- [ACTIVITY] The task calls for each line of the records below in which the word "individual" appears.

- [GIVEN ENTRIES]
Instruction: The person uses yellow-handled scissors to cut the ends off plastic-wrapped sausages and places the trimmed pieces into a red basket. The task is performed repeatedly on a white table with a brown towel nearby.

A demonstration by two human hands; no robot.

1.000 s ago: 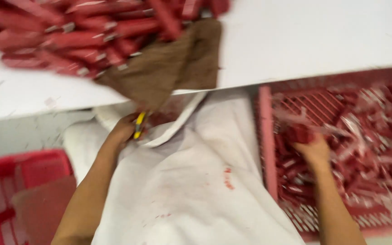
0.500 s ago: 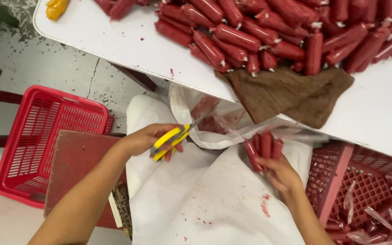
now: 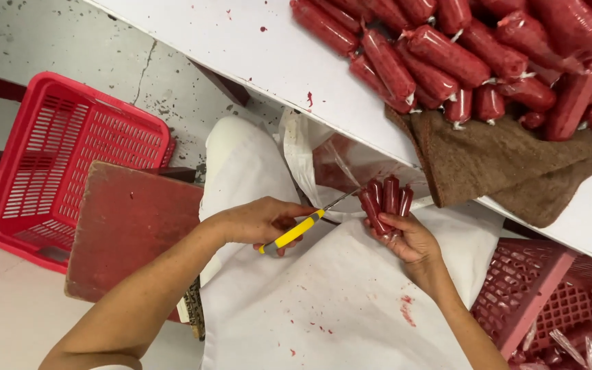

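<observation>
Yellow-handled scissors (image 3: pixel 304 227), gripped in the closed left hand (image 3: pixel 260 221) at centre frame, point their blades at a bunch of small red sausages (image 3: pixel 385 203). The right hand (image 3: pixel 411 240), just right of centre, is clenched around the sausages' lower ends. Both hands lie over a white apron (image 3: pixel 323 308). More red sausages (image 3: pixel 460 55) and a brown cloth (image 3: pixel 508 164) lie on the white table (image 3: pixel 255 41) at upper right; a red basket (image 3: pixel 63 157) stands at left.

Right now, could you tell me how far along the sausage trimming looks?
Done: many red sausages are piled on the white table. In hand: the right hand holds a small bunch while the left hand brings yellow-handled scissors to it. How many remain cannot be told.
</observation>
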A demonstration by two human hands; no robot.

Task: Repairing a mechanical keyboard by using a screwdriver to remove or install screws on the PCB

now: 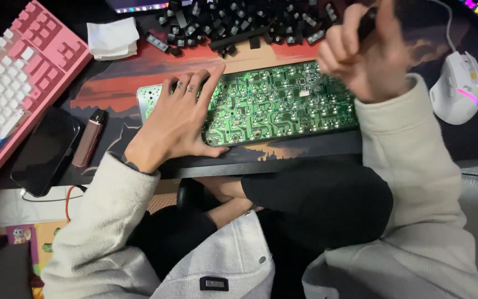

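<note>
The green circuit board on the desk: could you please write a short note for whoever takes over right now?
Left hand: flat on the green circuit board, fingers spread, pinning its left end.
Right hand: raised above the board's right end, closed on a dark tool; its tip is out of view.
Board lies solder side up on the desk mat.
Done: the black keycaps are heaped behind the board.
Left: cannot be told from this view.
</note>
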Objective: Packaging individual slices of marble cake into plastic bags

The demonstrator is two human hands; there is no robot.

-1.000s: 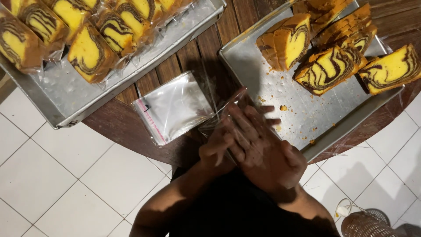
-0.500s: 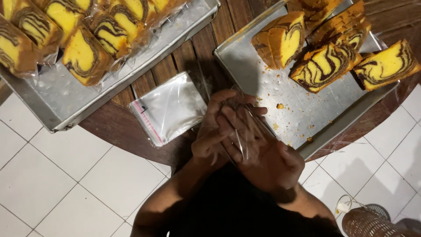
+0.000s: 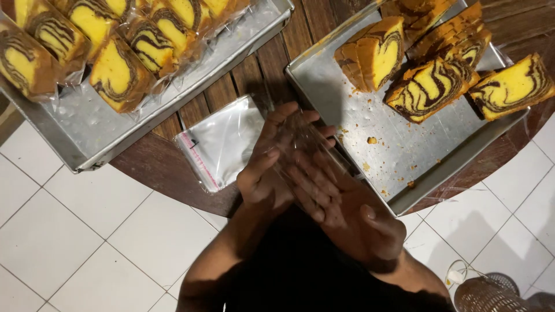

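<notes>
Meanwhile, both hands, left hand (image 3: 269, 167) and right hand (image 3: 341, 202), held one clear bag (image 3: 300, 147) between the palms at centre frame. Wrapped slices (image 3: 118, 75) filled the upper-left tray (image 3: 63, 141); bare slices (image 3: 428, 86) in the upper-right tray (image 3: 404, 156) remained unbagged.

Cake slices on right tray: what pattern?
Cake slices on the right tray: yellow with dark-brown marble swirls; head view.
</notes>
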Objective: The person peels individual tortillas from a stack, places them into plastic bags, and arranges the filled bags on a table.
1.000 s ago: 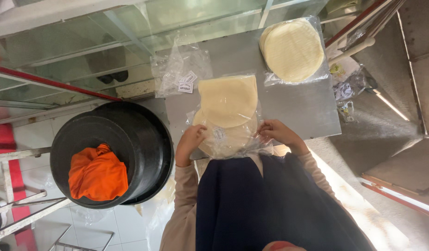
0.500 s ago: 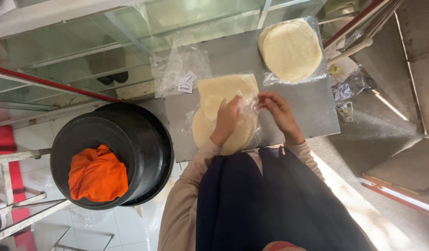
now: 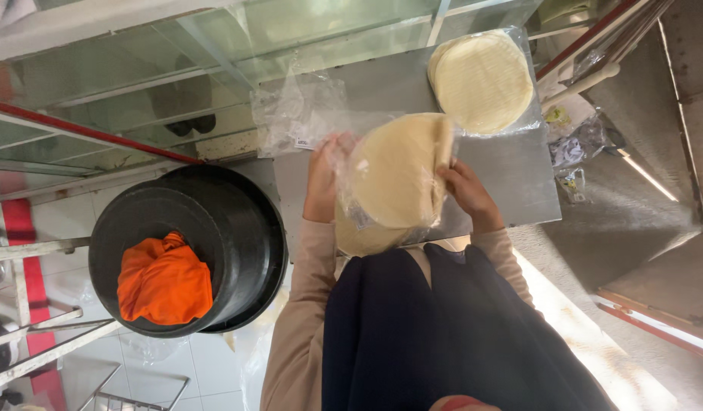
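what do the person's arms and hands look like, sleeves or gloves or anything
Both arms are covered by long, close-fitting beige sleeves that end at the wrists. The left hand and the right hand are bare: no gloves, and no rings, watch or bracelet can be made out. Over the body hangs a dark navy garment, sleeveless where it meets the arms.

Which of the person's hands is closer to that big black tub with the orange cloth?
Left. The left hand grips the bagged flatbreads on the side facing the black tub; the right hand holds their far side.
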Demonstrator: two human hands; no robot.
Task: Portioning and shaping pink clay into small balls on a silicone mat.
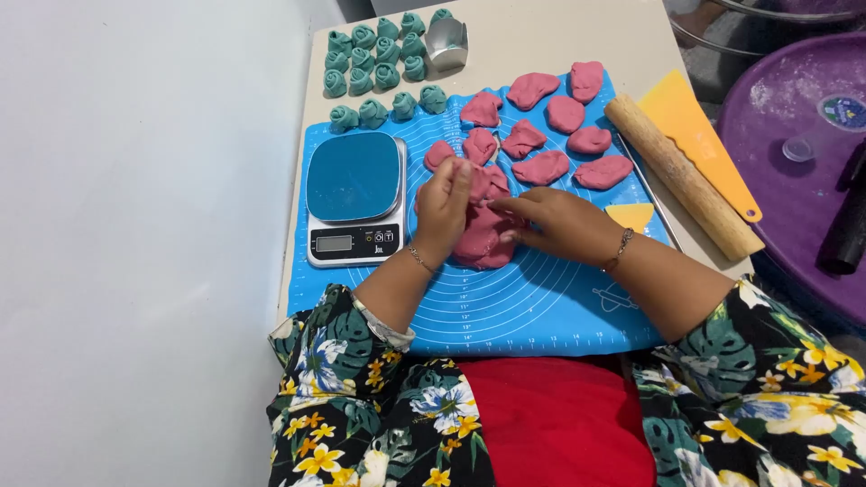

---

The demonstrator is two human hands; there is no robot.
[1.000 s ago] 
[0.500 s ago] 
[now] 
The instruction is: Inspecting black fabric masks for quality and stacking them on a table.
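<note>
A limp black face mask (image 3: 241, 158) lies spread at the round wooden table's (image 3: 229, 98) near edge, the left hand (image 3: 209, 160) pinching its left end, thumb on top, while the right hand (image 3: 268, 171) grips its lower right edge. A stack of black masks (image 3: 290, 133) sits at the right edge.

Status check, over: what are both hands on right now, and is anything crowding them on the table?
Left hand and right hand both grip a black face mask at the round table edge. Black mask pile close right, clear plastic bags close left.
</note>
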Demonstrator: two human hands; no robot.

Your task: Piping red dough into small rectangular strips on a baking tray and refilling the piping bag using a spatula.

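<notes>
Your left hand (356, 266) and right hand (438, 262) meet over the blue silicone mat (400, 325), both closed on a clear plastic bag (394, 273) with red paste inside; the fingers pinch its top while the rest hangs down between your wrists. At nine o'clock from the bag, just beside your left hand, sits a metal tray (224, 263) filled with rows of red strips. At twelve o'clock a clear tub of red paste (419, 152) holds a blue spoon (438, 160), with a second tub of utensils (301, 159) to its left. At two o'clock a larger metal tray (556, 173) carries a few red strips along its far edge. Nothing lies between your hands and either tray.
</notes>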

- [FINAL ANSWER]
Objective: Packaging individual slices of marble cake into plastic bags
Objective: The person peels individual tortillas from a stack, places them into plastic bags, and arranges the filled bags on a table.

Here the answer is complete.